There are many ways to think about higher education in the modern world. Perhaps the most important distinction is between what used to be called liberal arts education versus technical training, or vo-tech education.

Vo-tech is training in a particular skill, learning from someone else how to do something. Vo-tech education is eminently practical. In this way, schooling in automotive repair or how to be an electrician is not unlike schooling in law or medicine: they each teach students how to exercise some defined set of skills, and most technical programs culminate with some kind of certificate or license. In many ways, vo-tech training has become the reigning paradigm of much of modern higher education.

ARTES LIBERALES

Classical liberal arts education is different. Liberal education is the kind of education enjoyed by free minds who have the leisure to contemplate the highest and permanent questions: What is the good, the true, the beautiful?  What is the right way to live, and what is the purpose, end, or telos of human life? Many great minds have written many great books as they thought through these sorts of questions to great depths. Liberal education finds great assistance in the study of those books, to be sure. Some liberal arts colleges even market their own as a kind of “great books program.”

Liberal education is the kind of education enjoyed by free minds who have the leisure to contemplate the highest and permanent questions.

The Meaning of Liberal Education

But if liberal education means anything, it means each individual ultimately must think through these questions for himself because there are no simple or pre-packaged answers to the highest questions. With regard to the great questions of the human condition, there is no “teacher’s guide” that presents all the answers neatly categorized. One might argue in the spirit of Thomas Aquinas that merely understanding these questions and all they entail, without necessarily answering them, is the goal of liberal education, both ambitious and humble at the same time.

These alternative views of education—liberal versus vo-tech—are not easily understood by each other, nor is each much appreciated from the point of view of the other. Those who are not liberally educated, especially, tend to dismiss liberal education because it is not particularly useful.
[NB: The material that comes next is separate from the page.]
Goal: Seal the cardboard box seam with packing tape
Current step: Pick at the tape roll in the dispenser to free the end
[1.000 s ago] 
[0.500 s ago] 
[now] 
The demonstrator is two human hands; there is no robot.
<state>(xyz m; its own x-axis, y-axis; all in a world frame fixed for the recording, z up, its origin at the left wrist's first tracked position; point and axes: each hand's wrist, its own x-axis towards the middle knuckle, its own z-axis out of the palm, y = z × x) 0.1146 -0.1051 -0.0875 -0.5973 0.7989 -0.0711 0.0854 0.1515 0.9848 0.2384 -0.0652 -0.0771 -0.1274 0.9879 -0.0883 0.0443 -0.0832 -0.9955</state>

The Value of Liberal Education

Liberal education, in other words, may not be useful in building a house, administering medicine, or staving off the tax-man, the way that the art or science of a carpenter, a physician, or an accountant is. But that’s because the aim of liberal education is not merely to help us do something but to help us understand something, namely, ourselves and the world in which we live. Liberal education is not servile: its value is not measured by the service it can perform for us or for others. Liberal education is education for its own sake—learning not for the sake of doing, but learning for the sake of learning, understanding for the sake of understanding.

THE LIBERTY IN LIBERAL EDUCATION

Liberal education must be interested in political liberty, without which there can be no liberal education. Thus liberal education and the political science of liberty reinforce one another and form two sides of the same coin. Free minds study and teach the conditions of freedom so that free minds might continue to study and teach freely.

Political science arises from the fact that every human task is informed by some art or some science that instructs us how to do the task better. Each art produces a product or condition that is used for something nobler, forming a ladder of higher and higher purposes. The art of saddle-making, for example, produces saddles which are used by horsemen; the art of horsemanship produces riders who are used as cavalry by generals; the art of generalship is used by an army to seek victory in battle.

One Highest Art

But if each practical art serves a higher purpose than itself, is there one highest art that does not point beyond itself? Is there a comprehensive science that instructs and gives order to all other sciences and arts?  According to no less an authority than Aristotle (whom Aquinas admiringly called, “The Philosopher”), there is one such comprehensive science: Political science. Through the study of politics and the human nature that makes politics both possible and necessary, political science offers an education that illuminates for the mind a way to understand all human activities and human phenomena and how each part of the human condition relates to the others.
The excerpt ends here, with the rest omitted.